§ ABOUT THIS EXERCISE
How many lines below contain the string "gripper"? Reply with the figure and no further words.
==== DATA BELOW
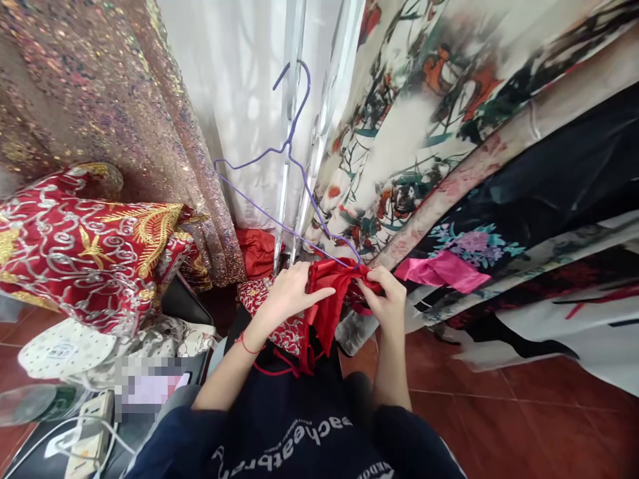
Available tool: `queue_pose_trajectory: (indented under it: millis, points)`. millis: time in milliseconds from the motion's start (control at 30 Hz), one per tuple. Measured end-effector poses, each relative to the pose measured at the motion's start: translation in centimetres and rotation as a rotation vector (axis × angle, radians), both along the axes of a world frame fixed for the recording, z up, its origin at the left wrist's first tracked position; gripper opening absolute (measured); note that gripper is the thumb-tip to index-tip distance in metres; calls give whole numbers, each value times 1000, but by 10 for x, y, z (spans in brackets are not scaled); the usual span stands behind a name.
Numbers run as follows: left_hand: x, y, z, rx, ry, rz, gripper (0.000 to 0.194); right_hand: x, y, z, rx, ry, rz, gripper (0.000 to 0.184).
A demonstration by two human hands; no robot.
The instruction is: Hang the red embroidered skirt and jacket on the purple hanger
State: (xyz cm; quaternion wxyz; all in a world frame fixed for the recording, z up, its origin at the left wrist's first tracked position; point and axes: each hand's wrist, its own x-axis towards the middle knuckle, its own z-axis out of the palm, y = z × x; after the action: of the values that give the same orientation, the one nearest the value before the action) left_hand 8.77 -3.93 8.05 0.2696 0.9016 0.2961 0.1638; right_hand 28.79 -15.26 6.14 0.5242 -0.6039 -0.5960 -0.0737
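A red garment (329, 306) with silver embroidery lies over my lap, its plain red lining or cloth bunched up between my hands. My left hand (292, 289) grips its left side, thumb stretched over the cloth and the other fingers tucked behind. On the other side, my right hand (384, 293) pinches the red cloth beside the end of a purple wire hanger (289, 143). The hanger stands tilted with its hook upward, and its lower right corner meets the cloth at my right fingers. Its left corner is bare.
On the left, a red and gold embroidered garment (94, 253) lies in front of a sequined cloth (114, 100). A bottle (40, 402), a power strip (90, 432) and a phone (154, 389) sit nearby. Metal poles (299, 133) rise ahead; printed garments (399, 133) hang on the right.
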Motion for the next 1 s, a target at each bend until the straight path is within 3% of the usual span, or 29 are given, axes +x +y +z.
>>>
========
§ ANSWER TO THIS PROBLEM
2